I saw a fascinating poll the other day that suggested that Black Americans, on the whole, would rather be called Black than African-American, and that the more educated a White American was, the more likely that he/she would use the term African-American, rather than Black. You know….. a book could be written riffing off of that basic observation.
Decades ago, the American Jewish Committee in DC sponsored what they called (I think) a Black-Jewish dialogue, where once a month or so, a group of Blacks and Jews would get together for an informal lunch time conversation about whatever was on their minds. Someone who participated asked me to join the group, which I did for a short while. I didn’t find it particularly interesting or helpful.
But, I remember the day a long time Jewish member asked his “friend”, a long time Black member “What would you rather I call you, Black or African American?”. His friend looked at him, without missing a beat, and said: “To be honest, whichever you call me, I wish you called me the other.”
This is an essential truth, and it may explain the results of the recent poll. The problem is: what to do about it. If anything.
Group identification can be the slipperiest of slippery slopes. How do Americans define Blacks? It appears that anyone is Black who has a Black ancestor – it doesn’t matter how far back you have to go to find that Black ancestor. You have a Black great, great, great, great grandmother? You are Black. It was that way during the time of slavery, and it is that way now (although the consequences have changed).

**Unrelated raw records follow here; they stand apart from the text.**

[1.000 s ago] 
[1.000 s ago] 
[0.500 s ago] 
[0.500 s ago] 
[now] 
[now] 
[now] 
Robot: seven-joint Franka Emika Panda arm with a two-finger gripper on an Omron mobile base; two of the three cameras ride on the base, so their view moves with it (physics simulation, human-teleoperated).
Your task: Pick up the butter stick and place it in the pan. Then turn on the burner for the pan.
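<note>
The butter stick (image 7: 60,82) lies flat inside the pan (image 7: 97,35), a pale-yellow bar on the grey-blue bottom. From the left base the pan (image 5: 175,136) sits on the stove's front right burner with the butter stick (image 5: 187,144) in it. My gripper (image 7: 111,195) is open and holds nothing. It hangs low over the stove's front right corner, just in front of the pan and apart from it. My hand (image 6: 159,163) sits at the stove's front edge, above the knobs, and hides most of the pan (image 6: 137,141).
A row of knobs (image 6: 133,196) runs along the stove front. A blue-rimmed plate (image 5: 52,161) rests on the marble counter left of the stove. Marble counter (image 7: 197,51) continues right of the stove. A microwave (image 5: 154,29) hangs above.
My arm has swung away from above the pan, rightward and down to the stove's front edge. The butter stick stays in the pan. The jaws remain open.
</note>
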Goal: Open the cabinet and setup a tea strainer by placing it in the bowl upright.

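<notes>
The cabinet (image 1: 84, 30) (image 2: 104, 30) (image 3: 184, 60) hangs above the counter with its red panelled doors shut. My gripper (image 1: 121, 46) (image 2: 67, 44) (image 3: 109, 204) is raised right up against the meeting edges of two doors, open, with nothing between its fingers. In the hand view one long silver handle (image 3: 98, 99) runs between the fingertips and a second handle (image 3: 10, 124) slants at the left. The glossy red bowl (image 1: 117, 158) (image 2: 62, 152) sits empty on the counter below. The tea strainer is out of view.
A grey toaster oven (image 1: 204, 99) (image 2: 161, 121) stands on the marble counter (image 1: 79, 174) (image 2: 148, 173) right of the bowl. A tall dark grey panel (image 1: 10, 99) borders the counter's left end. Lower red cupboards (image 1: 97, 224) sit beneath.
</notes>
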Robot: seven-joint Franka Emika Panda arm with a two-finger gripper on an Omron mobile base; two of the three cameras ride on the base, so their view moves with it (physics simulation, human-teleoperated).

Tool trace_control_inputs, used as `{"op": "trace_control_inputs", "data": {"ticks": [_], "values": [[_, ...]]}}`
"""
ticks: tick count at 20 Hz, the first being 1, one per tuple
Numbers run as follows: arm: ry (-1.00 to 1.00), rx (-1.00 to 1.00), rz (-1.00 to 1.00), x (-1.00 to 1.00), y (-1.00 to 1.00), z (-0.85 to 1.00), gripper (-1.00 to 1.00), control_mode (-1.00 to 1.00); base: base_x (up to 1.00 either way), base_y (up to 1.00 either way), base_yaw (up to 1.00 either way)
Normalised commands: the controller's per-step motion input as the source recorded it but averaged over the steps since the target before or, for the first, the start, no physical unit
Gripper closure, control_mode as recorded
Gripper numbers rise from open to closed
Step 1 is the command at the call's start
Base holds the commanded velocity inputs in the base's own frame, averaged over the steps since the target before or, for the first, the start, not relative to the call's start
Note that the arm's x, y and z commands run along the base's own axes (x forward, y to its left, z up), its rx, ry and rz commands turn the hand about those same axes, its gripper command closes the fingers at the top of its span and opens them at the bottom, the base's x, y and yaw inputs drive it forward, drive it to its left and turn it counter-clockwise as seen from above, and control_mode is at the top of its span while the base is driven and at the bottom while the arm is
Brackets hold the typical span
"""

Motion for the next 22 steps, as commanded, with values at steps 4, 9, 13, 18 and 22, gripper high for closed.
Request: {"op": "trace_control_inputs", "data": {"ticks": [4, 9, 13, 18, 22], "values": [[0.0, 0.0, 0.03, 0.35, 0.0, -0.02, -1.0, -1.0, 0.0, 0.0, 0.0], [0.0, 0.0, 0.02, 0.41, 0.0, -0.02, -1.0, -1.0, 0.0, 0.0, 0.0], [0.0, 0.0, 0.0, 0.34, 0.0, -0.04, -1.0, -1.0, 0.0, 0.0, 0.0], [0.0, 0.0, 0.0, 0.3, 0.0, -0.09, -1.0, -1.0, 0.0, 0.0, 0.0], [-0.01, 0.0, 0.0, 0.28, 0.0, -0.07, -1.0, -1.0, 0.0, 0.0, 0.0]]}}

In apartheid South Africa, this was not really the case. People of mixed races (even when one of those races was Black) were classified as Coloured, and subject to different rules than Blacks. And in French America, centered around New Orleans, there were different distinctions – quadroons, and octoroons, for example, again with different caste distinctions.
But not in this country.
Now, let’s turn to Hitler and the Nazis. Jews were defined by them as individuals with at least one Jewish grandparent. So, if you had only one Jewish great-grandparent, you were not Jewish and could live your life. When Israel was established in 1948, and when it sought to be a refuge for Jews persecuted by the Nazis, it actually adopted the Nazi definition as the definition of a Jew permitted to immigrate into Israel. If you had a Jewish grandparent and wanted to come to Israel you could (and still can) come, even if in your mind you weren’t Jewish at all.
Now this might change, as the ever more powerful Israeli religious right wants to change the definition of Jewish for the law of return to those who are Jewish according to Jewish religious law. Under this definition, one who has a Jewish mother is Jewish. Period. If your father was Jewish, and your mother was not, too bad. If your mother converted to Judaism, but not by an approved authority, also potentially too bad. Whether you self-identify as Jewish makes no difference.
Of course, there is more to this world than Blacks and Jews. What is the definition of an Uyghur, for example, or a Rohingya.
It’s a complicated world to be sure. But I think we know that already. We will see what 2023 brings.
Oh! Why did I title this “It’s Raining, It’s Raining”. Because, on this last day of the year 2022, it is raining.